After an IEP (individualized education plan) meeting at one of the kid’s schools, Cory and I spent the afternoon of my birthday - wait for it - grocery shopping.
But it was a good time because we always have a good time together. As we’re walking into the store I tell Cory to snap a photo cuz that’s the shit I want in my phone, the stuff I want to look back on.
Not carefully posed selfies from vacations or gatherings, just us hangin around, parenting, doin our usual. A cat in a pile of clothes destined for Goodwill. A kid having a moment with one of the animals. And first photo taken is the only photo that exists from that moment, not 15 images from which you choose the best before editing all to hell.
The photo makes me feel happy. It gets us, the photo does, captures who we are together. Comfortable, happy. And it’s from my 47th birthday.

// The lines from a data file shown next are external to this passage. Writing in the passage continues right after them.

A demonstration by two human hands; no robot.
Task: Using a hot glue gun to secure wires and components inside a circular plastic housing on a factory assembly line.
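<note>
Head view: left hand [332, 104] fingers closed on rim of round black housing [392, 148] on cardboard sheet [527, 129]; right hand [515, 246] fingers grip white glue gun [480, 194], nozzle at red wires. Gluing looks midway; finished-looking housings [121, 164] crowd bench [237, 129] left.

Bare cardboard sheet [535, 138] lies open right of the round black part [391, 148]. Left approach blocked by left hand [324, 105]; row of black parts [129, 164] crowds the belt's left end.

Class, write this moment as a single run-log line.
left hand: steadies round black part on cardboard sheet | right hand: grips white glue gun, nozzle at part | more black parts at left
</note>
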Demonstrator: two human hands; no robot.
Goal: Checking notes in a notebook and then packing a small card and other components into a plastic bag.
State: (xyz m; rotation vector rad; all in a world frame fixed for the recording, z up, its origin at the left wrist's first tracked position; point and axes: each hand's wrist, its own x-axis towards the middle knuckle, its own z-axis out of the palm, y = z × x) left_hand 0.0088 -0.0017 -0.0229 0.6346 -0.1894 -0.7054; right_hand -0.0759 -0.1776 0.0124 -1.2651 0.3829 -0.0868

I rolled through that store like an arrogant top chef scoring high-end produce at a farmer’s market. I keep meticulous inventory lists on a whiteboard in my kitchen and know every item we need along with each kid’s favorites. Sharp white cheddar cheese for Blake to sprinkle on everything they eat, mozzarella sticks and Fruity Pebbles for Henry, orange chicken and vegetable fried rice for Charlie, Goldfish for Elliott, plus english muffins and eggs for the breakfast sandwiches he loves.
As we began loading the groceries into the back of the minivan I clocked Cory mindlessly throwing the bag holding all the bread in the back.
“Rookie mistake,” I told him in a passive-aggressive, sarcastic-yet-serious tone. “Bread goes in last. On top. You wanna put your pet foods, your milks, sodas and canned goods in first. Chips and bread last, FOOL. I thought you were a grocery bagger back in the day, did you learn nothing?”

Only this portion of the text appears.